Et de lancer le débat organisé en trois temps : « les projets autour des jeunes et de l’école, ou comment repenser le sport et la culture en milieu rural » ; « les maisons de santé et l’accueil des personnes âgées vieillissantes en milieu rural » ; « les zones de revitalisation rurale ».

Transport et cantine en milieu rural

Sur le premier thème, Florence Girolt, habitante de Tournemire, propose qu’un bus soit mis en place le mercredi pour véhiculer les enfants des villages à St-Affrique pour les activités sportives et culturelles « moyennant une somme symbolique et adaptée aux revenus ». Elle ajoute qu’il serait bien que la restauration publique de St-Affrique puisse fournir les cantines des autres écoles.

Les réponses ne tardent pas à venir. Sur le premier point, Michel Bernat explique que des transports à la demande, « une question récurrente », sont déjà en place même s’ils ne fonctionnent pas très bien. Sur le second sujet, Brigitte Caussat explique que la restauration municipale est déjà saturée.

« Avant d’amener les enfants des villages quelque part, il faudrait déjà que les écoles rurales demeurent » lance Pierre Pantanella. Propos renforcé par un enseignant gilet jaune qui rappelle que « tous les postes attribués dans les grandes villes sont pris en milieu rural » et que « les écoles qui marchent sont à taille humaine ».

Sur la question des services publics, un participant a salué les maires qui sont en première ligne en étant « quasi-bénévoles ».
A ce propos, Michel Bernat a rappelé que les maires étaient « mis sur le grill par l’Etat depuis les années 2000 ».
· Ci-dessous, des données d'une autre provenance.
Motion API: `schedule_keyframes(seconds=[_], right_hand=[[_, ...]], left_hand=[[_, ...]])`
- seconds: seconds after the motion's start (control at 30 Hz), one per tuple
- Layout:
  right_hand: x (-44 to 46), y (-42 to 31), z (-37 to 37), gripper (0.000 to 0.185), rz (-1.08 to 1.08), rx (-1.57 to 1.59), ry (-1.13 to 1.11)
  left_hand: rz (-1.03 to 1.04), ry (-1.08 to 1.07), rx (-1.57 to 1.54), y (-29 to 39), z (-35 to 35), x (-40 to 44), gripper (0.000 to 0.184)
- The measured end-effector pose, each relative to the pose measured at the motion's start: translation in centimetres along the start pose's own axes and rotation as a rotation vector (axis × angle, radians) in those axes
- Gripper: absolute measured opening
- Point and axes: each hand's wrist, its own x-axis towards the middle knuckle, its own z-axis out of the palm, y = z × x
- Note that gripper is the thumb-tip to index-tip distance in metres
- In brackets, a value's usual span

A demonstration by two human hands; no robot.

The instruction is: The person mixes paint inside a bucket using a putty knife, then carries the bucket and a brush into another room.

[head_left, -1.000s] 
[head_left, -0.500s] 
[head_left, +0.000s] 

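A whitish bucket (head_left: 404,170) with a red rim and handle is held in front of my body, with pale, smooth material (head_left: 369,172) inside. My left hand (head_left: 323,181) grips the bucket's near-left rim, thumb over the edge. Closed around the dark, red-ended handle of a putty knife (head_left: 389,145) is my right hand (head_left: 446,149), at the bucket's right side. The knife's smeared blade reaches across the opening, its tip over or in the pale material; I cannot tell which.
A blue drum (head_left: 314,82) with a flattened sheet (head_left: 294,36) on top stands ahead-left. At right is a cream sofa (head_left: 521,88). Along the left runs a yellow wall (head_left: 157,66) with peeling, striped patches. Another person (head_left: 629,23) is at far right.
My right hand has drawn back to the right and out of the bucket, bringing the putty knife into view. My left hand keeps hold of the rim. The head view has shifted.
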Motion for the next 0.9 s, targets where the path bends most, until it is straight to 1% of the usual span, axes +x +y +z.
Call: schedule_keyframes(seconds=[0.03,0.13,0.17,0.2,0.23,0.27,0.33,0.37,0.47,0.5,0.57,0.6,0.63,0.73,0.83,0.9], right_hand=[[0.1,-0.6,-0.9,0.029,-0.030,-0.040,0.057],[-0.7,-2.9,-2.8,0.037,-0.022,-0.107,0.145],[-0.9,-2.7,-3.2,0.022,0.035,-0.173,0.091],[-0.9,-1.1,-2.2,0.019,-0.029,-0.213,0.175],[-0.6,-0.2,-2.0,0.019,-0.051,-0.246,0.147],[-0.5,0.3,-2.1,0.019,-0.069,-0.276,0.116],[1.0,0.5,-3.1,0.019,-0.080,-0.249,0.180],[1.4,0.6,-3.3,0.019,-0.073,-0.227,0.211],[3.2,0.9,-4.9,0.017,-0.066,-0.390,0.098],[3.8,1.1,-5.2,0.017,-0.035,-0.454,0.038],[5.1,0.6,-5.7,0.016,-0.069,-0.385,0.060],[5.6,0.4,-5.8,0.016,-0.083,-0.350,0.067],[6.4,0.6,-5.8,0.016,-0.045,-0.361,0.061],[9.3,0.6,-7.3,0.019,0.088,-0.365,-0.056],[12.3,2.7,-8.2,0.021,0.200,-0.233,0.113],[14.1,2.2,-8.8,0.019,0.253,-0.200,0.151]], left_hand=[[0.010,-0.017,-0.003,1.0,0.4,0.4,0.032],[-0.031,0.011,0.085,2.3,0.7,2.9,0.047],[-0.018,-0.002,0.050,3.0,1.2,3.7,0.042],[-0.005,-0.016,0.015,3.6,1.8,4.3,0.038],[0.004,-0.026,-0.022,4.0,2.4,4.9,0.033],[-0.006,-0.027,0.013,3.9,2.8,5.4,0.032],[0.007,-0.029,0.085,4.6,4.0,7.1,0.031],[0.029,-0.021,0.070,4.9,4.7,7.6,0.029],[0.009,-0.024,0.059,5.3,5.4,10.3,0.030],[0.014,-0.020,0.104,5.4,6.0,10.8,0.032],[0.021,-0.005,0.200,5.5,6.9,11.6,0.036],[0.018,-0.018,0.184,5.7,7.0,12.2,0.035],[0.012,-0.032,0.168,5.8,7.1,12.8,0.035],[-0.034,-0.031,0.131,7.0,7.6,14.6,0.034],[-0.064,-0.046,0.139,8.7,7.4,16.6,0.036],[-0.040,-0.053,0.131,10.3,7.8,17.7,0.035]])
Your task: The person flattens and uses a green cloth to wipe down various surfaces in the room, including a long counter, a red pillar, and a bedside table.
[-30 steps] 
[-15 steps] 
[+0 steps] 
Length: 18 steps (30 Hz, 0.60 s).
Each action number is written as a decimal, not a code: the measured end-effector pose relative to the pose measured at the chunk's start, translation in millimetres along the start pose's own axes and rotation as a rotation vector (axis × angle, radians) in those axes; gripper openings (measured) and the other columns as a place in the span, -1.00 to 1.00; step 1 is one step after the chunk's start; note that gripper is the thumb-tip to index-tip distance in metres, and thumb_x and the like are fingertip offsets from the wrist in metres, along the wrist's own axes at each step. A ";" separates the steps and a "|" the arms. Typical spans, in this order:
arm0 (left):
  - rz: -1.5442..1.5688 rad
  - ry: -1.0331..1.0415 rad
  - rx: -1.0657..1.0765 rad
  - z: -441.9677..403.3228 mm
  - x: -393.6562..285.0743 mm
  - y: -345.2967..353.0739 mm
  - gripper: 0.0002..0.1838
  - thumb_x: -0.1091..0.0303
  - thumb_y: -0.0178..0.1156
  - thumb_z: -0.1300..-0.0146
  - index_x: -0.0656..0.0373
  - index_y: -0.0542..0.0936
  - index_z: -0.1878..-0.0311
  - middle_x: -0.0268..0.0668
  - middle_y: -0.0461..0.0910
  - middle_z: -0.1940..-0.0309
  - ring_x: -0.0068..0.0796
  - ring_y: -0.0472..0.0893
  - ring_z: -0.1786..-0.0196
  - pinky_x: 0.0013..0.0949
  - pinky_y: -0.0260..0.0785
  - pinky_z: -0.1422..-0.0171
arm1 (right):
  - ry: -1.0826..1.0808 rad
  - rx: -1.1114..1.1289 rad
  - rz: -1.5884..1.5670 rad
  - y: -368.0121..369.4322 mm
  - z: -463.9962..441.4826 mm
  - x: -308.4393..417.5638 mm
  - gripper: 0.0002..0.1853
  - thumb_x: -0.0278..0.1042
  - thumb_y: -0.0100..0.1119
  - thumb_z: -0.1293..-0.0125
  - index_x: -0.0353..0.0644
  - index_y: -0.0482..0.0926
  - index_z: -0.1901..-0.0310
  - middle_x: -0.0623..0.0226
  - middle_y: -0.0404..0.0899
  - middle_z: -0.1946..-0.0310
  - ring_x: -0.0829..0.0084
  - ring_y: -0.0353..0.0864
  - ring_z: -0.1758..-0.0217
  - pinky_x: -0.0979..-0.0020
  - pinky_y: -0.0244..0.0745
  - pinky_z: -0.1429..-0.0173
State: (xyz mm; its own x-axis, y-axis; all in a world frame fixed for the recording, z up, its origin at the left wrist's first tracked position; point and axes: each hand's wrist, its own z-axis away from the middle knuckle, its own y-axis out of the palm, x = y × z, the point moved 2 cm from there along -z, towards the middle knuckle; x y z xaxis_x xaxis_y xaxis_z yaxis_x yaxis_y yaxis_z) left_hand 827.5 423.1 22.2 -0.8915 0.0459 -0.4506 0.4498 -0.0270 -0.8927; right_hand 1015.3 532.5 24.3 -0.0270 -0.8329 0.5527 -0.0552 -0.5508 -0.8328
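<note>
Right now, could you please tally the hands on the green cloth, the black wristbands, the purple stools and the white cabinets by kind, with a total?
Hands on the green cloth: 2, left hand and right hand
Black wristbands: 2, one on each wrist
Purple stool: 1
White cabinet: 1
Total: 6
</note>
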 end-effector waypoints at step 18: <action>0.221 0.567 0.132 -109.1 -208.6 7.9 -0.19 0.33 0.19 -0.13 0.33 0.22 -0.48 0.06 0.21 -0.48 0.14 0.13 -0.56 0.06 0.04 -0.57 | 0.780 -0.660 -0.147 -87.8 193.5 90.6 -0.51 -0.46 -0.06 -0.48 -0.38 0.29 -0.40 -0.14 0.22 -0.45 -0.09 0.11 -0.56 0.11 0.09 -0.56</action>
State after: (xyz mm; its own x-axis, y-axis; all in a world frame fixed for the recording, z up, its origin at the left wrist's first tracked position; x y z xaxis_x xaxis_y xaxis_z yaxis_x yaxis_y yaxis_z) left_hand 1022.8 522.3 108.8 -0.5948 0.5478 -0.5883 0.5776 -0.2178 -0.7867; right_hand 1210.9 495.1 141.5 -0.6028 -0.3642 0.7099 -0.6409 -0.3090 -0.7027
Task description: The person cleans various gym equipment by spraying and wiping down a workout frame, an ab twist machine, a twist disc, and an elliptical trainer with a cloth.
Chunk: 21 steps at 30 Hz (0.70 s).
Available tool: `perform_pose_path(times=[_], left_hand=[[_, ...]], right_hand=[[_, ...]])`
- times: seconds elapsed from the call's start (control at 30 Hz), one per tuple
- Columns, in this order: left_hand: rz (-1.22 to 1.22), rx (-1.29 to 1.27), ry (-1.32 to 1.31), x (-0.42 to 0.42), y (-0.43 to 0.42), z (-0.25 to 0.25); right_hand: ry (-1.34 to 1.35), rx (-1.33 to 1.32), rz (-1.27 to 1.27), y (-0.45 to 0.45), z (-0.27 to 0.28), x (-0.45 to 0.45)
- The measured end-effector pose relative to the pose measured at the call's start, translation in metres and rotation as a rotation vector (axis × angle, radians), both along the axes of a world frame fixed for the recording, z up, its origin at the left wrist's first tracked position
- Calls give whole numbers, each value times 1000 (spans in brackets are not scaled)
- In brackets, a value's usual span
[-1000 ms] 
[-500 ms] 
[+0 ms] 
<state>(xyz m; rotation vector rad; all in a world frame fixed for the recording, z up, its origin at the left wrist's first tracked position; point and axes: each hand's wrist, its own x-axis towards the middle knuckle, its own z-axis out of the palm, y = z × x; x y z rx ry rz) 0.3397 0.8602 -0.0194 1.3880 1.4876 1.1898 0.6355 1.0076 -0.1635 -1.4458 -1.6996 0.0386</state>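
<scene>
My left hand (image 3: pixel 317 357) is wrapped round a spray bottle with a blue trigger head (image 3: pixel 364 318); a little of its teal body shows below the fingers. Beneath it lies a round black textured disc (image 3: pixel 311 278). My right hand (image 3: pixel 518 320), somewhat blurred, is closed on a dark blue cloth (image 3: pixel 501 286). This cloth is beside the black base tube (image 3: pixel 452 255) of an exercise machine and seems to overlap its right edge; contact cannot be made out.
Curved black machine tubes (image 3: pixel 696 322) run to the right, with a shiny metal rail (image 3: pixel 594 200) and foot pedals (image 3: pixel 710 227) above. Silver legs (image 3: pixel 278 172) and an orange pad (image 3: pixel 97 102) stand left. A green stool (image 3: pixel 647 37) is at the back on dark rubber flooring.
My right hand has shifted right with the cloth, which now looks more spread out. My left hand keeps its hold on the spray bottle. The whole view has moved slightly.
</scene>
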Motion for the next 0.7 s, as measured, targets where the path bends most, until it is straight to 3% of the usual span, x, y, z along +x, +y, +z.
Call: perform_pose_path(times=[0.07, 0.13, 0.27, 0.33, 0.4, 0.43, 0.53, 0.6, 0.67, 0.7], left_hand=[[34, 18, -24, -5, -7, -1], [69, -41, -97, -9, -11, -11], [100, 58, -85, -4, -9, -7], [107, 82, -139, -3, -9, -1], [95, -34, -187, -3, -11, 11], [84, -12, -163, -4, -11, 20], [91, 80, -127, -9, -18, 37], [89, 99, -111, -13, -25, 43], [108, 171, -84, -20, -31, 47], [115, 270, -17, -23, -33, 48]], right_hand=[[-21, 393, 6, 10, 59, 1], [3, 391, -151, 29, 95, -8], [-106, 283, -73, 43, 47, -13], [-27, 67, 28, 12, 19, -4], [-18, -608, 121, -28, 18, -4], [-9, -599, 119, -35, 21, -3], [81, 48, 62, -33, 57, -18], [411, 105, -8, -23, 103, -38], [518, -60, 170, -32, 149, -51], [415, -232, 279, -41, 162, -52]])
Un accès équitable à la santé

Sur le deuxième thème de la soirée, les mêmes constats ont été dressés avec des anciens qui « ont de plus en plus de mal à entrer dans des Ehpad faute de moyens », des médecins « qui ne viennent pas s’installer en milieu rural » et qu’il faudrait contraindre (même si le Saint-Affricain a accueilli près d’une dizaine de jeunes praticiens ces dernières années), l’hôpital unique avec la question de « rendre équitable son accès à tous les habitants du Sud-Aveyron », la psychiatrie parent pauvre des soins en général et en particulier en milieu rural…

Sur le troisième sujet du soir, alors qu’il a été demandé plus d’installation de distributeurs de billets en milieu rural, un gilet jaune a expliqué qu’il ne se servait de sa carte bancaire que pour retirer des espèces : « Je paie en liquide dans les petits commerces. La carte bleue est un moyen de résistance. »

« Les maires ne pourraient-ils pas devenir nos leaders ? »

Des propos plus « engagés » ont ensuite été échangés. Certains gilets jaunes regrettant que ça ne bouge pas plus, appelant même à se confronter aux forces de l’ordre : « Je suis en colère et il faut agir plus fort. Les maires ne pourraient-ils pas devenir nos leaders ? »
« Est-ce que les maires seraient d’accord pour défiler avec les gilets jaunes afin de défendre la ruralité ? » demande Florence Girolt.

Une autre gilet jaune indiquera : « Nous nous battons juste pour vivre dignement. »
« Le système ne s’arrêtera que quand il aura pété » lance un autre gilet jaune. « Les gilets jaunes ne s’arrêteront pas. »
« Je ne suis pas sûr que ce soit mieux après la Révolution », répond un autre participant. « Pour ça il y a les élections », souligne Jean-Luc Jaffuel.
« Est-ce que nos idées seront débattues au sein de la communauté de communes ? » demande Florence Girolt. « Mais il y a déjà des débats au sein de la communauté », a répondu Michel Bernat. Et les séances sont publiques et ouvertes à tous.